» **Activity**
Everything in the listing except the pictures should be written out exactly.

%%

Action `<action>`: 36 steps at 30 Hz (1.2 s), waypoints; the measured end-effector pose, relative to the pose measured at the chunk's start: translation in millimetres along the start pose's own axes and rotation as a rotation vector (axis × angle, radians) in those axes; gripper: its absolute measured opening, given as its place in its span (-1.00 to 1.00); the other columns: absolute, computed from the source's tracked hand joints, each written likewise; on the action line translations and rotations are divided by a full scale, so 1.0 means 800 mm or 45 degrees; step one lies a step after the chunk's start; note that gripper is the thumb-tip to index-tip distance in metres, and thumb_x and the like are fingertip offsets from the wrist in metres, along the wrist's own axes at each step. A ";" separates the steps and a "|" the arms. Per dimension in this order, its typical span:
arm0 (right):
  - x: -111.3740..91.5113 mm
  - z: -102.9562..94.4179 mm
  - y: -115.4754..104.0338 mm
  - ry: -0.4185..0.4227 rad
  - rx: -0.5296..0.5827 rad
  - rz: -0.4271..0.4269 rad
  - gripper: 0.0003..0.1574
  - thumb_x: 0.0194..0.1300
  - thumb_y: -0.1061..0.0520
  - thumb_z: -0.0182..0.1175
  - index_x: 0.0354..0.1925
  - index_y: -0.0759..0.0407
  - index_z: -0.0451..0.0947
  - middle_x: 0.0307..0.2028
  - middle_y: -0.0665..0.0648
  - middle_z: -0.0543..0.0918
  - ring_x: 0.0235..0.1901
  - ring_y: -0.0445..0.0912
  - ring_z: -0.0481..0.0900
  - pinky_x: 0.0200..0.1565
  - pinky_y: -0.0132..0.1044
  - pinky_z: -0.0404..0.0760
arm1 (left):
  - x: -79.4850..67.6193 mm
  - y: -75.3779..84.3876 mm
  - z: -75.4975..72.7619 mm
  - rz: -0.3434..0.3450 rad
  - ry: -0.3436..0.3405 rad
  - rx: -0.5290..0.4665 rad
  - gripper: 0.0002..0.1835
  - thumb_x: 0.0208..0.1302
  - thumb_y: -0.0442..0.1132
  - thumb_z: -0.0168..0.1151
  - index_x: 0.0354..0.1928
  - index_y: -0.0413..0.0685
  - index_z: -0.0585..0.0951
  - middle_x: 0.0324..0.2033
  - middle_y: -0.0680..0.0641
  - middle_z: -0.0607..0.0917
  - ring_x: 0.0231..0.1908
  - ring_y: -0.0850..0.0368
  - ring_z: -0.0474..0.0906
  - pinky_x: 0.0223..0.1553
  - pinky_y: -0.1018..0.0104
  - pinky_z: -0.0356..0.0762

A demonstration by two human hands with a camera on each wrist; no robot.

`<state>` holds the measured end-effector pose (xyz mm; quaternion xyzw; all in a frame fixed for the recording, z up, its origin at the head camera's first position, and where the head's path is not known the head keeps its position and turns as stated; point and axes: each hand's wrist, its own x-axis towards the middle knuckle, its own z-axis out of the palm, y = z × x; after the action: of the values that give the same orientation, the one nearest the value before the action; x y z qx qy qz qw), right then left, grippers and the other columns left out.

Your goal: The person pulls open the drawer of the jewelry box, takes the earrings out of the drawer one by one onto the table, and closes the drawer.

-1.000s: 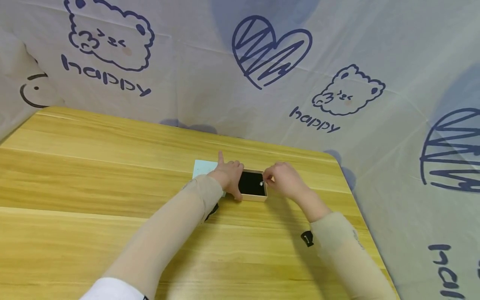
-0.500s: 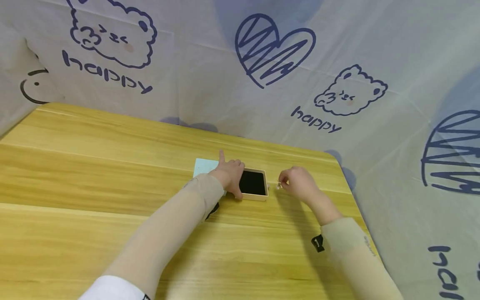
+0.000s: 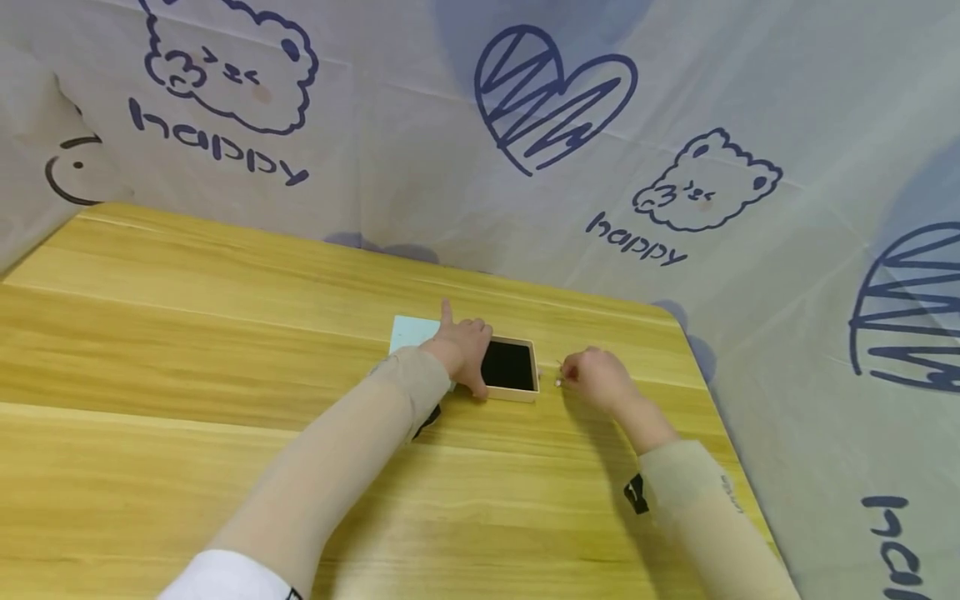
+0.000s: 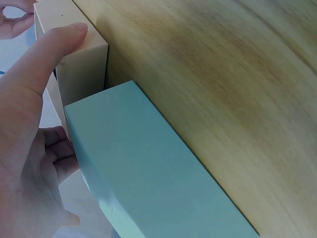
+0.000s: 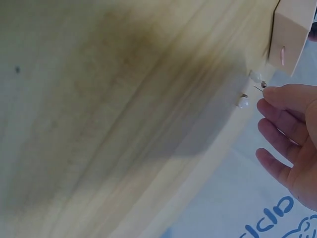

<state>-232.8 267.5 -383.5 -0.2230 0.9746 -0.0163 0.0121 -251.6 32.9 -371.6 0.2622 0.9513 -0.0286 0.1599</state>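
Earring (image 5: pixel 256 77) is just right of the box (image 3: pixel 512 396), at or just over the bench (image 3: pixel 225 350). Right hand (image 3: pixel 596 375): grip nearly closed, fingertip pinch on it. Pearly bead (image 5: pixel 242 102) just beside; can't tell if loose. Risk: tiny contact, so it could slip and roll; thin wire could snag the pink tab (image 5: pixel 283 56) on the box's right end. Left hand (image 3: pixel 463 350) grips the box across, thumb near, fingers far; uneven push could skid it. Blue box (image 3: pixel 411 331) limits leftward slide. Bench's right edge lies beyond right hand, cloth (image 3: pixel 420 167) behind far edge; widest room left and near.
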 end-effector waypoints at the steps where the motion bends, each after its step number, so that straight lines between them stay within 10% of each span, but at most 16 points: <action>1: -0.001 0.000 0.000 -0.004 0.002 0.004 -0.94 0.14 0.25 0.26 -0.40 0.23 0.66 -0.43 0.11 0.70 -0.41 -0.05 0.52 -0.24 -0.14 0.58 | 0.000 0.000 0.000 0.000 0.000 0.002 0.07 -0.07 0.36 0.28 0.38 -0.10 0.16 0.34 -0.09 0.29 0.32 0.02 0.26 0.36 -0.33 -0.34; 27: -0.005 0.012 0.009 -0.100 -0.011 0.020 -0.90 0.13 0.28 0.23 -0.39 0.15 0.68 -0.37 0.10 0.72 -0.32 -0.02 0.64 -0.24 -0.16 0.63 | 0.000 0.002 0.000 -0.002 0.003 0.007 0.07 -0.06 0.36 0.28 0.38 -0.11 0.16 0.33 -0.09 0.30 0.31 0.01 0.27 0.36 -0.33 -0.34; 36: 0.002 0.004 0.007 -0.047 0.088 0.151 -0.63 0.28 0.04 0.13 -0.06 0.26 0.56 -0.20 0.22 0.68 -0.20 0.08 0.60 -0.16 -0.04 0.60 | 0.004 0.001 0.001 -0.003 0.007 0.016 0.07 -0.07 0.38 0.27 0.39 -0.09 0.16 0.32 -0.08 0.31 0.30 0.03 0.29 0.36 -0.33 -0.33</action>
<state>-236.4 272.2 -387.2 -0.1645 0.9846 -0.0450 0.0385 -253.5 34.8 -373.7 0.2623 0.9518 -0.0338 0.1555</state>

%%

» **Result below**
Action `<action>`: 36 steps at 30 Hz (1.2 s), waypoints; the measured end-effector pose, relative to the pose measured at the chunk's start: translation in millimetres along the start pose's own axes and rotation as a rotation vector (axis × angle, radians) in those axes; gripper: its absolute measured opening, given as its place in its span (-1.00 to 1.00); the other columns: absolute, computed from the source's tracked hand joints, each written likewise; on the action line translations and rotations are divided by a full scale, so 1.0 means 800 mm or 45 degrees; step one lies a step after the chunk's start; note that gripper is the thumb-tip to index-tip distance in metres, and thumb_x and the like are fingertip offsets from the wrist in metres, along the wrist's own axes at each step. A ";" separates the steps and a "|" the arms. Per dimension in this order, its typical span:
arm0 (right):
  - x: -111.3740..91.5113 mm
  - z: -102.9562..94.4179 mm
  - y: -115.4754..104.0338 mm
  - ry: -0.4185..0.4227 rad
  - rx: -0.5296..0.5827 rad
  - rz: -0.4271..0.4269 rad
  - gripper: 0.0003..0.1574
  - thumb_x: 0.0194..0.1300
  - thumb_y: -0.1061..0.0520
  - thumb_z: -0.0182..0.1175
  - index_x: 0.0354..0.1925
  - index_y: -0.0759..0.0407
  - index_z: -0.0451..0.0947
  - middle_x: 0.0307..0.2028
  - middle_y: -0.0665..0.0648
  - middle_z: -0.0543..0.0918
  - ring_x: 0.0235..0.1901
  - ring_y: -0.0445..0.0912
  - ring_z: -0.0481..0.0900
  - pinky_x: 0.0200..0.1565
  - pinky_y: -0.0132..0.1044
  - pinky_z: -0.0404..0.0760
arm1 (left):
  - x: -79.4850..67.6193 mm
  - y: -75.3779..84.3876 mm
  - z: -75.4975..72.7619 mm
  - rz: -0.3434..0.3450 rad
  - ry: -0.3436..0.3405 rad
  - rx: -0.5290..0.4665 rad
  - gripper: 0.0002..0.1835
  - thumb_x: 0.0208..0.1302
  - thumb_y: -0.0442..0.1132
  - thumb_z: -0.0168..0.1151
  - index_x: 0.0354..0.1928
  - index_y: -0.0413..0.0685
  - index_z: -0.0585..0.0951
  - middle_x: 0.0324..0.2033
  - middle_y: -0.0680..0.0641
  - middle_z: -0.0607..0.0917
  - ring_x: 0.0231..0.1908
  - ring_y: -0.0850..0.0368
  - ring_z: -0.0474..0.0906
  - pinky_x: 0.0223..0.1553
  - pinky_y: -0.1018..0.0104
  - pinky_z: -0.0356..0.0762

A demonstration by two human hands with a camera on each wrist; no robot.

`<state>` holds the measured end-effector pose (xyz mm; quaternion xyzw; all in a frame fixed for the recording, z up, its origin at the head camera's first position, and where the head's path is not known the head keeps its position and turns as stated; point and axes: each hand's wrist, its own x-axis towards the middle knuckle, its own z-axis out of the palm, y = z × x; after the action: of the values that give the same orientation, the one nearest the value before the action; x y z qx qy qz qw), right then left, grippers and the other columns left out.

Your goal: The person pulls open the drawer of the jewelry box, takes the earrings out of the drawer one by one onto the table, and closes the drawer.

-1.000s: 
-0.500s: 
+0.000s: 
+0.000s: 
+0.000s: 

<state>-232.8 267.5 -383.5 -0.2230 0.9746 -0.0163 0.0121 -251.6 32.9 -371.6 0.2622 0.9513 -0.0286 0.1599</state>
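Earring (image 5: pixel 256 77) is just right of the box (image 3: pixel 512 396), at or just over the bench (image 3: pixel 225 350). Right hand (image 3: pixel 596 375): grip nearly closed, fingertip pinch on it. Pearly bead (image 5: pixel 242 102) just beside; can't tell if loose. Risk: tiny contact, so it could slip and roll; thin wire could snag the pink tab (image 5: pixel 283 56) on the box's right end. Left hand (image 3: pixel 463 350) grips the box across, thumb near, fingers far; uneven push could skid it. Blue box (image 3: pixel 411 331) limits leftward slide. Bench's right edge lies beyond right hand, cloth (image 3: pixel 420 167) behind far edge; widest room left and near.
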 end-effector waypoints at the steps where the motion bends, each after its step number, so that straight lines between them stay within 10% of each span, but at most 16 points: <action>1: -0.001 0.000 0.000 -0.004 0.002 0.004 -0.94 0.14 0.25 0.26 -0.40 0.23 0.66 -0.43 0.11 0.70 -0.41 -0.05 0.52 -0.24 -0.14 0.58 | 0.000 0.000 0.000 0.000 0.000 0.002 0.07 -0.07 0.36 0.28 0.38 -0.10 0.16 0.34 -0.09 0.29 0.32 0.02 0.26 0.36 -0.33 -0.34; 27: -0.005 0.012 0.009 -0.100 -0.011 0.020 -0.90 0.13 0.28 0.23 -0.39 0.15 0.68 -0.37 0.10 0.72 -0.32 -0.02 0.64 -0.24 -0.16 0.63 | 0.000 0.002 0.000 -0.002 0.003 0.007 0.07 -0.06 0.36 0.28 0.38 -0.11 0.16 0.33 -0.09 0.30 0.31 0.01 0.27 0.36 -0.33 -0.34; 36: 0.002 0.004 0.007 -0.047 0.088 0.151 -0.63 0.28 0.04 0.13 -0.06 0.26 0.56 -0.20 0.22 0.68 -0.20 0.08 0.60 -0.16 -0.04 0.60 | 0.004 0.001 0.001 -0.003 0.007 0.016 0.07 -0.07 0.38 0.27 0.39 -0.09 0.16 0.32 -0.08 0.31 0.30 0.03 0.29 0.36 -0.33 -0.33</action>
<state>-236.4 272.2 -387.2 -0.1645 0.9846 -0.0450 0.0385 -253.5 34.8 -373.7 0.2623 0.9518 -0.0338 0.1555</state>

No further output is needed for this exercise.